設置の経緯には、「政府は、沖縄県民の方々の御負担を可能な限り軽減し、国民全体で分かち合うべきであるとの考えの下、沖縄県の将来発展のため、在日米軍施設・区域の整理・統合・縮小に向けて一層の努力を払うとともに、振興策についても全力で取り組む」と記され、96年4月15日の中間報告では、「普天間を返還する。今後5~7年以内に十分な代替施設が完成した後、普天間飛行場を返還する。」とされたが、同年12月2日のSACO最終報告においては普天間基地の代替施設について、「沖縄本島の東海岸沖」が候補に上がり、翌97年1月、日米両政府により、移設先をキャンプ・シュワブ沖、すなわち名護市辺野古沖とする合意がされてしまう。しかし、平野によると、この時期、モンデール駐日大使は、「県外移設」も理解し、しかもこれは日本側で決める問題としていたという。

なお、平野によると96年10月に行われた衆議院議員総選挙の1か月前に「来る総選挙で政権交代を果たし、懸案のPKO訓練センターと沖縄米軍基地の移設を実現させよう。現地を視察したい」と当時新進党の党首だった小沢の強い要望で、大阪からヘリコプターをチャーターして、誘致予定地の山林丘陵を上空から視察したという。

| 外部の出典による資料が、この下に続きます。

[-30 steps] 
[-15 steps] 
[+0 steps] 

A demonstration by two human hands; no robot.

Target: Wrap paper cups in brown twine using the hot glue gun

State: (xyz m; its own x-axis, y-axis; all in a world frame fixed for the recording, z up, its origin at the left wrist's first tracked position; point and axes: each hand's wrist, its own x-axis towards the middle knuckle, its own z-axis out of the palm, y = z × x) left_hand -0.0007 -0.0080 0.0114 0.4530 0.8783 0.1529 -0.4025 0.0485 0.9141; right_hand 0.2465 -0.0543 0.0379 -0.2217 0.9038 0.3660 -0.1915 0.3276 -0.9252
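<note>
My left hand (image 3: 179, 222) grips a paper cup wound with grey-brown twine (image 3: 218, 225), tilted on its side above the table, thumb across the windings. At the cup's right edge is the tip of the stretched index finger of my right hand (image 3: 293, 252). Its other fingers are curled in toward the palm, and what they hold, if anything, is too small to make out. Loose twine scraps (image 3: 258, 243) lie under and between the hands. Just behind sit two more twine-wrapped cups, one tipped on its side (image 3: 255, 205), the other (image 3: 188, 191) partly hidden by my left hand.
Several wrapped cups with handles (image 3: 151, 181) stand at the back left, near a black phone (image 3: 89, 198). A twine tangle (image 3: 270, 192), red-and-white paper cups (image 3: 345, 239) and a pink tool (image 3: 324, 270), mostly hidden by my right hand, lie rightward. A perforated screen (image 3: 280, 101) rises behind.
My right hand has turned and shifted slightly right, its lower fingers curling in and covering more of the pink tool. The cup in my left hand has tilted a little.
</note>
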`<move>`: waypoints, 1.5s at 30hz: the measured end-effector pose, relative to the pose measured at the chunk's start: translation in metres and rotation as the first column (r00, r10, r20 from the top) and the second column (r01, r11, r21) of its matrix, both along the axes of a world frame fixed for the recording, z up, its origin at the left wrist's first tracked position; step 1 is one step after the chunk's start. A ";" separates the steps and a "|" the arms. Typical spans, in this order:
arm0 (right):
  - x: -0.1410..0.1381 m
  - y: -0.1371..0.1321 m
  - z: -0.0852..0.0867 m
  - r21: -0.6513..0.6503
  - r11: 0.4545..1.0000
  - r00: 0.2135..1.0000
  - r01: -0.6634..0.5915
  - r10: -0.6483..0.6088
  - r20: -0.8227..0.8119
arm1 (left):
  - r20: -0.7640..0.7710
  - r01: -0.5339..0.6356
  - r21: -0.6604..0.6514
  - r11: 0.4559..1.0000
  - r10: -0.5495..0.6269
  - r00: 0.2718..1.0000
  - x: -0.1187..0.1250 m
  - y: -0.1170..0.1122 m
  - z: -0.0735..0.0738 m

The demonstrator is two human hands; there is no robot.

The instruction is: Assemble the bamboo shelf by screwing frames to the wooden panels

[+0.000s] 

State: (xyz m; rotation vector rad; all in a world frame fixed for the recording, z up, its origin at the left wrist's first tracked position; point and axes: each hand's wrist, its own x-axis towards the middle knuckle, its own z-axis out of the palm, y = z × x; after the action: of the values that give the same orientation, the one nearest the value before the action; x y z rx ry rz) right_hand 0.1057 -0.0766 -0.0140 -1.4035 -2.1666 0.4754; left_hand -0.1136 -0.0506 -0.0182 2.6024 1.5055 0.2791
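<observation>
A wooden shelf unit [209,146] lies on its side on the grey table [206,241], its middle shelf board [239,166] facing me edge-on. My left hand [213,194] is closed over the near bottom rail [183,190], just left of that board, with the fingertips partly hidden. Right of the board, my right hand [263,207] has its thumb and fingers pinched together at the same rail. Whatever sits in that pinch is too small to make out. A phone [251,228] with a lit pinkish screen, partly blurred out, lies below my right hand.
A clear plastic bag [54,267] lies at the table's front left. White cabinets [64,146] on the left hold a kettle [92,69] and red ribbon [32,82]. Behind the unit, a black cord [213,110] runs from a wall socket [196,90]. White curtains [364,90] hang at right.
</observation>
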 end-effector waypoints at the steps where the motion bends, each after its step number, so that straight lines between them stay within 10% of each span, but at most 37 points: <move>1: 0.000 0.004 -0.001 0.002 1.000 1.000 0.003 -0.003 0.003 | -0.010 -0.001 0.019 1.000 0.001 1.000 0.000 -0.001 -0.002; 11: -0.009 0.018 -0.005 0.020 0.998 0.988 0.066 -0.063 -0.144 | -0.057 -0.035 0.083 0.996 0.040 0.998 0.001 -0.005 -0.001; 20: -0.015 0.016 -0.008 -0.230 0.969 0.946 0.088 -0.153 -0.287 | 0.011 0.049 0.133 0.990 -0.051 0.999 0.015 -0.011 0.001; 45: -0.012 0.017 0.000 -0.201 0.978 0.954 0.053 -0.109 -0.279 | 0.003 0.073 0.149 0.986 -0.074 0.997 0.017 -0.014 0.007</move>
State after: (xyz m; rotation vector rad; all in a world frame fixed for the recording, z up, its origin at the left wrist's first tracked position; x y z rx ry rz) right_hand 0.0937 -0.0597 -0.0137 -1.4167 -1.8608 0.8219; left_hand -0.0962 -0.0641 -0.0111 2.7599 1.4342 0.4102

しかし、総選挙で自民党は単独過半数回復する。社民・さきがけとの連立は維持するが両党は閣外協力となる。

95年12月7日、当時の社会党で自社さ連立の内閣総理大臣村山富市は大田知事を被告とする職務執行命令訴訟を提起した。96年8月28日には、最高裁判所は「知事が署名を拒否し続ければ、安全保障条約など国の義務が果たせなくなる。署名拒否で基地問題を解決するのは強制使用制度の趣旨から外れ、知事の行為は公益性を著しく害する」として県の上告を棄却する判決が確定していた。しかし、すでに使用期間が終了していた楚辺通信所内の一筆の土地に加え、97年5月には嘉手納飛行場を含むその余の12施設内の使用期間が満了することに対応するため、政府は特措法(駐留軍用地特別措置法)の改正に着手した。これにより沖縄問題をめぐって政治が大きく動く。

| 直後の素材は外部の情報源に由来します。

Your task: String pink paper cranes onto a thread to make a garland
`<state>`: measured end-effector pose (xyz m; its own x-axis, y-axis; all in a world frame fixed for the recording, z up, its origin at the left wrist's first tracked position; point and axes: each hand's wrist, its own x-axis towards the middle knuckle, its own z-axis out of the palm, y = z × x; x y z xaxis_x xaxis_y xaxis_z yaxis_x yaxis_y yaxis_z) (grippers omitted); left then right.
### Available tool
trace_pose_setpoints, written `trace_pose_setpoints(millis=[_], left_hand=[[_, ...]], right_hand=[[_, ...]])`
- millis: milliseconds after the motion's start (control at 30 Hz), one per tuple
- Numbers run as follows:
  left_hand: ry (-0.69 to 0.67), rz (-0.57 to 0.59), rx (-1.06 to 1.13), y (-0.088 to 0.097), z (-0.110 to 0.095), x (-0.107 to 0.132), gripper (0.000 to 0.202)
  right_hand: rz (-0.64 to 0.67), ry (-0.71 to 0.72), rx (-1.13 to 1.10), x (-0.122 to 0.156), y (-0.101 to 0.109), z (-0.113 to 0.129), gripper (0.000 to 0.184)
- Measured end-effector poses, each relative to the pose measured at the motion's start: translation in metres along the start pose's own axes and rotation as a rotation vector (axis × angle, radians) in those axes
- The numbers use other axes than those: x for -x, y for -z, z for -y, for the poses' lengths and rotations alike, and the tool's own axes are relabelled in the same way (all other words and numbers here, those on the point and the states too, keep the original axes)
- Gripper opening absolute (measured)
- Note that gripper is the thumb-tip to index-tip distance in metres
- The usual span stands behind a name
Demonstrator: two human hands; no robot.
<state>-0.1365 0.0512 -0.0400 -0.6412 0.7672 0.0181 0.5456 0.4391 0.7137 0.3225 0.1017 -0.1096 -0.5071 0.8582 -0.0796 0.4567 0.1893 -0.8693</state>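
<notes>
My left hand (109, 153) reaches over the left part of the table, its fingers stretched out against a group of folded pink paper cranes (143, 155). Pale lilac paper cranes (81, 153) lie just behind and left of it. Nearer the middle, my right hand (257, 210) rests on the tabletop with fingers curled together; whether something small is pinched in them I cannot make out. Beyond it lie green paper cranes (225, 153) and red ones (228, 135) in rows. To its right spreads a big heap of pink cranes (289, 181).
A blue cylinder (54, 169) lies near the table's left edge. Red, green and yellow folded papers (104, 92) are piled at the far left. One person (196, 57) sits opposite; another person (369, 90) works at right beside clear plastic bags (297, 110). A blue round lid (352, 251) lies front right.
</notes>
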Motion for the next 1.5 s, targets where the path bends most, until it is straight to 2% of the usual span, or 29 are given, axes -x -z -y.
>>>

平野は、「米軍が基地を使用するに欠かせない重要な法律で、沖縄の人々に迷惑をかける好ましくない内容のものであった。」と述べる。実際、当時閣外協力で政権を支えてきた社民党が法改正に反対し、参議院での成立が見通せなくなった。朝鮮半島の緊張が高まった時期でもあり、橋本政権は窮地に立つことになる。

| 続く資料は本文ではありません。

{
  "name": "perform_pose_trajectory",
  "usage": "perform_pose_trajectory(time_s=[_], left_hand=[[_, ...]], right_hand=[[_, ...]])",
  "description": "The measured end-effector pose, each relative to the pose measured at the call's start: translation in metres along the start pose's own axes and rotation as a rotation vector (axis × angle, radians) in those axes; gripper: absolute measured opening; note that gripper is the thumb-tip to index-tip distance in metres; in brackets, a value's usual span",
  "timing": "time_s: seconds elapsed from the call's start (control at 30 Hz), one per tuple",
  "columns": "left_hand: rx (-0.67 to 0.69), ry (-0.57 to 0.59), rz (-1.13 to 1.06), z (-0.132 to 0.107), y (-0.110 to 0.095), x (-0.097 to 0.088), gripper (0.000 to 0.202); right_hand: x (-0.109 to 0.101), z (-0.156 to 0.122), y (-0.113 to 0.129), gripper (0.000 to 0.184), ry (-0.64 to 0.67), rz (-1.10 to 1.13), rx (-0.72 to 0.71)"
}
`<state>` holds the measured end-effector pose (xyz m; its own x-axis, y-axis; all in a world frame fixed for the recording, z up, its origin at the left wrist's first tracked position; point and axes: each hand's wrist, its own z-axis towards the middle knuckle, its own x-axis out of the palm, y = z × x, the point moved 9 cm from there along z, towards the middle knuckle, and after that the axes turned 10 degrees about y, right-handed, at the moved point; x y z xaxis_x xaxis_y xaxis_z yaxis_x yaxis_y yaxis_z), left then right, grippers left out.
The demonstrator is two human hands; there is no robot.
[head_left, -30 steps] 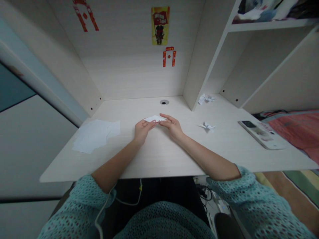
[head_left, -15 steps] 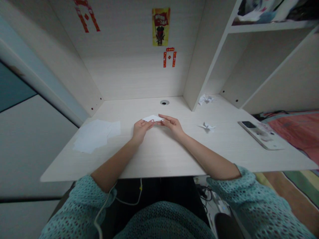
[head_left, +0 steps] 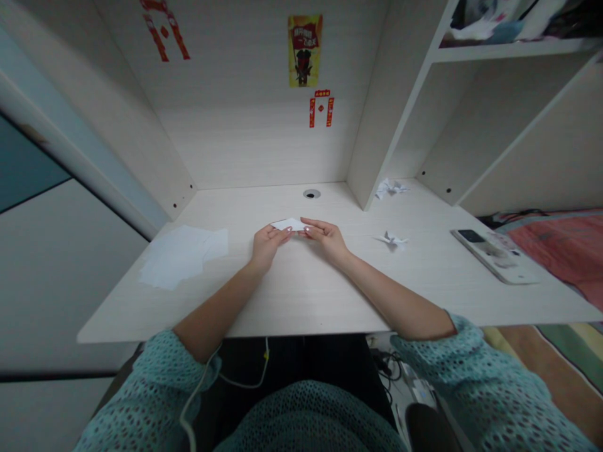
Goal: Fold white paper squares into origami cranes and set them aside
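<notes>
Left hand (head_left: 264,246) and right hand (head_left: 332,242) both grasp one small piece of folded paper (head_left: 288,223), thumbs on the near side and fingers behind or beneath it. Left fingers pinch its left end; the right thumb is at its right end, with the right forefinger reaching out along the far side. The paper is held around the middle of the desk (head_left: 301,295), nearer the back edge than the front; whether it touches the surface I cannot tell.

As for progress, the piece in hand looks flat and pointed, so it seems only partly folded. Right of it, well in from the desk's right edge, stands a spiky paper shape (head_left: 392,239) that looks finished, and more white shapes (head_left: 391,188) sit by the back edge, beside the foot of an upright panel (head_left: 379,125); their count is unclear. Flat paper sheets (head_left: 183,254) lie overlapping along the desk's left edge, apparently unfolded. A phone (head_left: 492,256) lies near the right edge.

Compared with one second ago, the paper and both hands sit slightly farther left, and the thumbs stand a little wider apart. Against half a second ago, hardly anything differs. The sheets, shapes and phone keep their places on the desk.
</notes>
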<state>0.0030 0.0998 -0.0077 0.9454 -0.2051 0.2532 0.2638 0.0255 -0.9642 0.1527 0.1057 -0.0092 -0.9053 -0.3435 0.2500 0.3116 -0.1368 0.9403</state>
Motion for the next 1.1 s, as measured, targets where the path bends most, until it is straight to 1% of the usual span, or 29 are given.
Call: perform_pose_trajectory(time_s=[0.2,0.33,0.43,0.5,0.6,0.73,0.93,1.03,1.1], left_hand=[[0.0,-0.014,0.014,0.0,-0.006,-0.003,0.029],[0.058,-0.051,0.045,0.001,-0.013,-0.01,0.03],[0.096,-0.068,0.066,0.001,-0.016,-0.013,0.032],[0.095,-0.038,0.074,0.001,-0.015,-0.009,0.035],[0.076,0.027,0.087,0.001,-0.013,-0.001,0.043],[0.036,0.054,0.09,0.0,-0.01,0.001,0.049],[0.043,0.053,0.12,0.002,-0.012,0.0,0.046],[0.054,0.052,0.177,0.003,-0.013,-0.001,0.048],[0.077,0.042,0.243,0.002,-0.016,-0.002,0.053]], right_hand=[[0.01,-0.001,0.009,0.045,0.122,-0.053,-0.053],[0.014,-0.002,0.013,0.052,0.174,-0.005,-0.035],[0.008,-0.001,0.012,0.049,0.116,-0.028,-0.007],[0.003,0.0,0.01,0.04,0.066,-0.138,0.013],[0.0,0.0,0.007,0.032,0.03,-0.308,0.017],[-0.003,0.0,0.007,0.03,-0.002,-0.366,0.007],[-0.001,-0.001,0.01,0.03,0.008,-0.401,-0.017],[0.004,-0.001,0.01,0.031,0.055,-0.444,-0.018],[0.009,-0.002,0.008,0.031,0.096,-0.468,-0.01]])
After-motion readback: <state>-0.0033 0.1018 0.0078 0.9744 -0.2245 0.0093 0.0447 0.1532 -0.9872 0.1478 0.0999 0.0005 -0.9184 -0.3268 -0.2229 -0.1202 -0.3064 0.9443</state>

報道や平野の証言によると元総理の中曽根康弘が「沖縄問題は一緒にやれるのではないか、「秋の内閣改造で自民党執行部を一新し、保・保連合を実現したい」と3月27日ひそかに小沢に会い、橋本首相との党首会談を打診し、当時の梶山清六官房長官がシナリオを描いたという。平野によると自民党で沖縄米軍基地問題の解決にもっとも熱心に活動したのは、梶山静六内閣官房長官だったという。「特措法改正案」を成立させるためには、沖縄米軍基地問題の根本的解決が必要であること。さらに、朝鮮半島危機の中で「自社さ政権」では、日本の安全保障が確立できないので、健全な保守勢力による政党再編が必要であることで認識を共有したという。そして、97年4月2日深夜にかけ、橋本首相と小沢党首は徹底して話し合ったという。

小沢党首の主張は、
①安全保障は国の責任との認識を共有すべし。
②沖縄米軍基地の移設・縮小は法律をもって、国の責任で行うべし。
③自社さ連立政権では安全保障に国家が責任を持てない。従って連立を解消し新進党と連立の政策協議を行うなら協力する。
というものであった。

このことは毎日新聞97年4月3日夕刊にも掲載されており、新進党の党内論議では、「国内移転を促進するには『一定の法的拘束力も必要』(幹部)」ということで、「3日の衆院予算委員会の沖縄問題集中審でも新進党村井仁議員が「国内移転促進のためには基地使用にかかわる基本的な法整備が必要」と指摘していることが掲載されている。
 特筆すべきは、当時、小沢率いる新進党が、沖縄の整理・縮小に向けた抜本対策として、本土への分散・移転を前提に目標期限を示す新規立法「沖縄米軍基地縮小促進法」(仮称)を党として検討していたということだ。

辺野古の決定は国会の法律ではなく内閣の閣議決定で行われ、これが現在まで続く混迷を招いている。しかし、国政の重要事項として国民の代表たる国会において法律を作り、法に基づいて沖縄の過重な負担を軽減していくという憲法の趣旨に基づいた考えがあったということである。